Scan the material below for the string "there", and copy every line where it shows up.
-- -- --
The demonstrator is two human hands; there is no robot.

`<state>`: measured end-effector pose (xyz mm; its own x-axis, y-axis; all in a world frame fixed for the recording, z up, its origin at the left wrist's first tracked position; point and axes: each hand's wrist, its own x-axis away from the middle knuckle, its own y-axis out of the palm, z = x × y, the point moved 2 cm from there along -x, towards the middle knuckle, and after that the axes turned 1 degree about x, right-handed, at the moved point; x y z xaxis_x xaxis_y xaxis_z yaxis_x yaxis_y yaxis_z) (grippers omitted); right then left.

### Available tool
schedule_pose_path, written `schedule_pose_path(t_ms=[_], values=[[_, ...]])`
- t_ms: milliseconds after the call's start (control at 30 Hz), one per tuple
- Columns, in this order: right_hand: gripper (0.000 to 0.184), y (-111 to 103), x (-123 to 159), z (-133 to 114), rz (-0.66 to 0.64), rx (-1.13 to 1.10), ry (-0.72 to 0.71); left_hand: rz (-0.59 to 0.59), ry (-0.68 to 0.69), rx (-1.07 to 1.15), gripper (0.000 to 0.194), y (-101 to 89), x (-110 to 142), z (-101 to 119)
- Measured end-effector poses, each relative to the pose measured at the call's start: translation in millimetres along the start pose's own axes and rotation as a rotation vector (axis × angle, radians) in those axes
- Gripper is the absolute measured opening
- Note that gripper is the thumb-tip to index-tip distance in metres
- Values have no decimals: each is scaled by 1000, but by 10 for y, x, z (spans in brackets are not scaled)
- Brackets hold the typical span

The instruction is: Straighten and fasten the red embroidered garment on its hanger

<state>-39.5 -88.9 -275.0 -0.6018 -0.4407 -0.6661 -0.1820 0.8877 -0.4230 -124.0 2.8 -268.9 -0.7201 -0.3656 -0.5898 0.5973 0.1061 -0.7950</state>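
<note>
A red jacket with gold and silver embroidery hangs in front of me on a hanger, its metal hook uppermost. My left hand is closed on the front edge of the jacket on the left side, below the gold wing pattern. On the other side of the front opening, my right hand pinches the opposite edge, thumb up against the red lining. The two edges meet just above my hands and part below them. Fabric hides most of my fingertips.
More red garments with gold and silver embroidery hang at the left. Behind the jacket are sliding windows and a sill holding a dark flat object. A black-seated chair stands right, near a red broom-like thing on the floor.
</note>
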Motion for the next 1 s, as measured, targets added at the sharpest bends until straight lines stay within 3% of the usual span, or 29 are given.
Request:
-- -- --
WRITTEN RESPONSE:
The demonstrator is two human hands; there is no robot.
`<state>`: measured end-effector pose (xyz mm; its own x-axis, y-axis; all in a world frame fixed for the recording, z up, its origin at the left wrist's first tracked position; point and axes: each hand's wrist, its own x-axis away from the middle knuckle, its own y-axis out of the palm, z = x × y, the point moved 2 cm from there along -x, towards the middle knuckle, and after that the axes turned 1 degree about x, right-handed, at the moved point; x y z xaxis_x xaxis_y xaxis_z yaxis_x yaxis_y yaxis_z) (grippers omitted); right then left.

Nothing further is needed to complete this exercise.